Elle se sent soulagée, mais aussi culpabi­lisée : pourquoi a-t-elle, elle, survécu alors que ses enfants sont morts ? A force d'en­tendre partout, par tous, la même histoire de violence, la même douleur, elle a peur de sombrer et décide de redevenir Muganga. En outre, son cœur de mère s'apaise un peu grâce à deux garçons et à une jeune fille Tutsi qu'elle recueille un temps. Plus tard, elle retrouvera son frère aîné puis les trois enfants orphelins d'un autre frère, qu'elle adopte après la mort de leur mère.

Entre-temps, la guerre se termine et elle peut rejoindre Bruxelles grâce à une amie qui l'accueille. Là, elle découvre la difficulté — sur le plan administratif comme sur le plan humain — d'être une exilée politique.

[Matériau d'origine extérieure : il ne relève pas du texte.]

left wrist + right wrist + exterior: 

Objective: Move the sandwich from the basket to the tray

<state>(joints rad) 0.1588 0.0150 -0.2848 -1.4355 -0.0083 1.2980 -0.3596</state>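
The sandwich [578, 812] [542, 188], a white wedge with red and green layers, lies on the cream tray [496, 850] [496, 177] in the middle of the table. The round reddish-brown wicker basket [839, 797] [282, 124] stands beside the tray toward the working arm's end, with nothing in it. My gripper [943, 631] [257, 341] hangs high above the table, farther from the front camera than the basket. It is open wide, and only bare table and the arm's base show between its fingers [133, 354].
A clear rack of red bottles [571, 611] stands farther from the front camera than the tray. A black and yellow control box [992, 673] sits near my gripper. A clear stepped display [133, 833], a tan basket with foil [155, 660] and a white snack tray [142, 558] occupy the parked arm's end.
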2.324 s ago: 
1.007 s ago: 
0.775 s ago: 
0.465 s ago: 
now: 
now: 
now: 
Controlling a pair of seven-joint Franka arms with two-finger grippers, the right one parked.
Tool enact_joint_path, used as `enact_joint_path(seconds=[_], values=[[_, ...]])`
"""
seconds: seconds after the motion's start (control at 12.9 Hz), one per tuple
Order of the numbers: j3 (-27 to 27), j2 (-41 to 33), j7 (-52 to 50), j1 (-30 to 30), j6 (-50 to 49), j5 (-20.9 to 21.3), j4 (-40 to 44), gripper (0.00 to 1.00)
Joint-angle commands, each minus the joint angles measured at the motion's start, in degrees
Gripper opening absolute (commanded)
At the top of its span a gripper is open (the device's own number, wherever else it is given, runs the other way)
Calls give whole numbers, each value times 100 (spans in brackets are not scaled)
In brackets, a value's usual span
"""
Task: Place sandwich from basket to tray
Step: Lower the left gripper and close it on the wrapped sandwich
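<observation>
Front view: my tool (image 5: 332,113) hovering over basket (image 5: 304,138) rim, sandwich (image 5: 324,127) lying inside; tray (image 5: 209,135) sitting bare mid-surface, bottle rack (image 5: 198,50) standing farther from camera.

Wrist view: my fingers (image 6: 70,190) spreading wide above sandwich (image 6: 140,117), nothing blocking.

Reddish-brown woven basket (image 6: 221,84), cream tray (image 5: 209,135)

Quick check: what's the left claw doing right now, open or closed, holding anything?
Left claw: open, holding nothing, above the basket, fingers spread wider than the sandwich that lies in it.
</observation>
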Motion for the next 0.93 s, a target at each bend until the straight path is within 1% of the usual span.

En revanche, elle connaît le soulagement de pouvoir écrire le livre qui raconte son his­toire. Elle y dénonce les coupables qui ont commis ou participé à l'un des plus grands génocides du XXe siècle. Son combat ne fait que commencer car la chaîne des responsables est solide et les con­cepteurs du génocide sont protégés par des maillons puissants. La France est lâche et dégradante, la Belgique, hypocrite ; l'ONU joue les Ponce Pilate ; certains pays africains mentent effrontément, d'autres trahissent ou vendent des armes et s'enrichissent. Tous sont complices des bourreaux, com­plices de ceux qui manipulaient les ma­chettes.

Un livre au-delà de la vie, au-delà de la haine.